◆ **Task brief**
The answer consists solely of the listing's lines from the first through the line containing "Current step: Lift", each reproduced exactly.

Given data Block Start

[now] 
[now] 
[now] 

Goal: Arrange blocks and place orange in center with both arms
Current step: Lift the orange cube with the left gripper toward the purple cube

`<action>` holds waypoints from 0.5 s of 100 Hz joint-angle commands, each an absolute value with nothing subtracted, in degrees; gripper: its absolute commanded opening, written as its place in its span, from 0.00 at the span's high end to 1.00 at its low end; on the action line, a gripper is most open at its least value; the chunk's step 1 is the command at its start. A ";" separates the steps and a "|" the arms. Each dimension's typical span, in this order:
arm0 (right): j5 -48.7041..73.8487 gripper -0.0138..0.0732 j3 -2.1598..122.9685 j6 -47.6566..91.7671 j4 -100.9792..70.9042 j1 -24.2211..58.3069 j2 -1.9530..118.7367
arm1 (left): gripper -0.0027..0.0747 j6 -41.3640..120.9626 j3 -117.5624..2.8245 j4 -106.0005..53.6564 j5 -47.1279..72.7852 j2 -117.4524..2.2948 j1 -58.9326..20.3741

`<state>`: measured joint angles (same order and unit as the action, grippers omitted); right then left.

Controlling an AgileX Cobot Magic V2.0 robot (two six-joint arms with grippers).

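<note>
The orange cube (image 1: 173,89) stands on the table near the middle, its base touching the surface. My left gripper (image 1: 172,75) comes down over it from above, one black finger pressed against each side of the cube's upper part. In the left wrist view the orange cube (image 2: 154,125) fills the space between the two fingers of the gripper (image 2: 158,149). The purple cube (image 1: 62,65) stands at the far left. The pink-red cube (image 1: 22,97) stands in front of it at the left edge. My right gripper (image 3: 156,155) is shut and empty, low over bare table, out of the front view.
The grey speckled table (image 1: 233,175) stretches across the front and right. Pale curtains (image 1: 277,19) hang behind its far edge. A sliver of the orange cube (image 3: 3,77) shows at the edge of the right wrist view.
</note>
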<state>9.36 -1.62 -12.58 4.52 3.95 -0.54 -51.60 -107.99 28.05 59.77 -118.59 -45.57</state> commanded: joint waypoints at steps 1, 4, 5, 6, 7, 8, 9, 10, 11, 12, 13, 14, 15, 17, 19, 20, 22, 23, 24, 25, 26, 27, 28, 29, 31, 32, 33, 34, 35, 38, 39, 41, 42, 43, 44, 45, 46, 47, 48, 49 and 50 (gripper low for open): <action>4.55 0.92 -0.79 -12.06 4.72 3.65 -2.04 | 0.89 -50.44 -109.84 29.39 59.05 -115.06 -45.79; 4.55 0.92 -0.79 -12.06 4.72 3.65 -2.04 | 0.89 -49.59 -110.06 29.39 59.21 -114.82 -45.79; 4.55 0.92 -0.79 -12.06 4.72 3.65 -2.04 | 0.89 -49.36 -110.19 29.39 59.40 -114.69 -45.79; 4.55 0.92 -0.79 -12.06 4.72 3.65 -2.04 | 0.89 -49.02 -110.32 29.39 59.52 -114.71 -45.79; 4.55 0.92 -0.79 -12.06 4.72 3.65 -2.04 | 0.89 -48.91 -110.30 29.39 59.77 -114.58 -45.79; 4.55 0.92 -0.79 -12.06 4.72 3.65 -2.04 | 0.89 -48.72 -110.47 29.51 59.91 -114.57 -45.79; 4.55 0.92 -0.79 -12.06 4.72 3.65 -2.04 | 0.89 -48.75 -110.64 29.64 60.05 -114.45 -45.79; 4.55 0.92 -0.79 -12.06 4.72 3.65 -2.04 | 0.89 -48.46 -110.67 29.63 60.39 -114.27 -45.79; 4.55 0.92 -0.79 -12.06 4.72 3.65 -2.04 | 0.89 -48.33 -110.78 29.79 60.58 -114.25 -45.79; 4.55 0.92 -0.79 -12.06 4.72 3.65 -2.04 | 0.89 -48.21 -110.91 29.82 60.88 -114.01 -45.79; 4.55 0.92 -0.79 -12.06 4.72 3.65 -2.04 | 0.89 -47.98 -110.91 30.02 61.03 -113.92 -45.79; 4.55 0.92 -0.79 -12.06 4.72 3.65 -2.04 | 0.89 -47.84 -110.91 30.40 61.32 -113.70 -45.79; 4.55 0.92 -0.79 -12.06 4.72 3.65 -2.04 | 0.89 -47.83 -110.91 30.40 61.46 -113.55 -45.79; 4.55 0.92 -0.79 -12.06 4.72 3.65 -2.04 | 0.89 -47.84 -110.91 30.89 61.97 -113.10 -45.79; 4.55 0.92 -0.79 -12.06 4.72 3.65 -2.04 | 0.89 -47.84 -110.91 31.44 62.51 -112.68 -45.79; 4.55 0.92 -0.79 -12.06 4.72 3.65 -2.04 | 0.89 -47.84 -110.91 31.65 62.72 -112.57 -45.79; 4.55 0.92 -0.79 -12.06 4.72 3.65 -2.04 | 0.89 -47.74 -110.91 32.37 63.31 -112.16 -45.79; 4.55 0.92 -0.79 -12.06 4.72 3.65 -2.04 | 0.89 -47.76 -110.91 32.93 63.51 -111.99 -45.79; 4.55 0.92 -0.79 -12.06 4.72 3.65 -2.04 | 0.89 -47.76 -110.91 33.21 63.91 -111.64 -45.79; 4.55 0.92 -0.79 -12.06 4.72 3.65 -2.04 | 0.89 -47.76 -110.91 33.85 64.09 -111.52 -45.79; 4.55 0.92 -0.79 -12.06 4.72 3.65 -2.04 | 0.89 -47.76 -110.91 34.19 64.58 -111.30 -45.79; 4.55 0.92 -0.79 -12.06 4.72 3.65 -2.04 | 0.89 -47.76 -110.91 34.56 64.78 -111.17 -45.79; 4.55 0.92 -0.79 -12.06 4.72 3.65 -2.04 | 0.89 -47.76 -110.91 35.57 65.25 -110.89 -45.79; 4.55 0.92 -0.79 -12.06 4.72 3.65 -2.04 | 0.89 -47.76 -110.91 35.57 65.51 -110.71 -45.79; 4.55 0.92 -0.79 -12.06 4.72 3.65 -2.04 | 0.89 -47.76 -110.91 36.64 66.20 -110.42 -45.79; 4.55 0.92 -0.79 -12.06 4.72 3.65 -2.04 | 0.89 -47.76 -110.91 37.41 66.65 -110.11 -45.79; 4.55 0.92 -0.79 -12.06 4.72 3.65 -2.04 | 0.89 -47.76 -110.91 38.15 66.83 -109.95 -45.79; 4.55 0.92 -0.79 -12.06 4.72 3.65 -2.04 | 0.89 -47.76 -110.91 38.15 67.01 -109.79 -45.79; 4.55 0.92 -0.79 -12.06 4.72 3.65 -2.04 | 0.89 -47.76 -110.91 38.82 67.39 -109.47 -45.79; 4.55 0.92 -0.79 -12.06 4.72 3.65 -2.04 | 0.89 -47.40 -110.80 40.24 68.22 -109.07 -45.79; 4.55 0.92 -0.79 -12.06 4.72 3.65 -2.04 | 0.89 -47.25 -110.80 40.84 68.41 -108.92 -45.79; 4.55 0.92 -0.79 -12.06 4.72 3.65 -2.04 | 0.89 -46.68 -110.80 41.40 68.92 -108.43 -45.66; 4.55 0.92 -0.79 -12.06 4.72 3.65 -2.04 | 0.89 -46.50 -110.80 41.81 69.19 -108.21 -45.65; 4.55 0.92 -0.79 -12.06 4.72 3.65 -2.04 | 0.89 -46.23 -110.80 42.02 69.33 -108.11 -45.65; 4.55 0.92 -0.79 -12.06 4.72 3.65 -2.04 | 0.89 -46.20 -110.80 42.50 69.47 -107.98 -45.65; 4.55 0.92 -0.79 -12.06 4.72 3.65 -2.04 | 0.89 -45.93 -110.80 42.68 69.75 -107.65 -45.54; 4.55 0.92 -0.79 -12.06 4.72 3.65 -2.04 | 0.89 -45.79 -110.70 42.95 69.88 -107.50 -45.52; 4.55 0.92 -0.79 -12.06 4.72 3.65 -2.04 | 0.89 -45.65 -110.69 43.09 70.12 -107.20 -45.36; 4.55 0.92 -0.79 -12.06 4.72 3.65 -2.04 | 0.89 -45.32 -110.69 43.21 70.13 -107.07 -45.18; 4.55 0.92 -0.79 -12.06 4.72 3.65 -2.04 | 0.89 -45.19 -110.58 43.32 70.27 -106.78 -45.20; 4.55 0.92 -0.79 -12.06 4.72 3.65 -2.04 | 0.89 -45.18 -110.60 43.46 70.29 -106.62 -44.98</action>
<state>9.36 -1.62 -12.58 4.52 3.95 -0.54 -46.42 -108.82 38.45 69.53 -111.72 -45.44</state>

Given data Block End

◆ **Task result**
[now] 
[now] 
[now] 

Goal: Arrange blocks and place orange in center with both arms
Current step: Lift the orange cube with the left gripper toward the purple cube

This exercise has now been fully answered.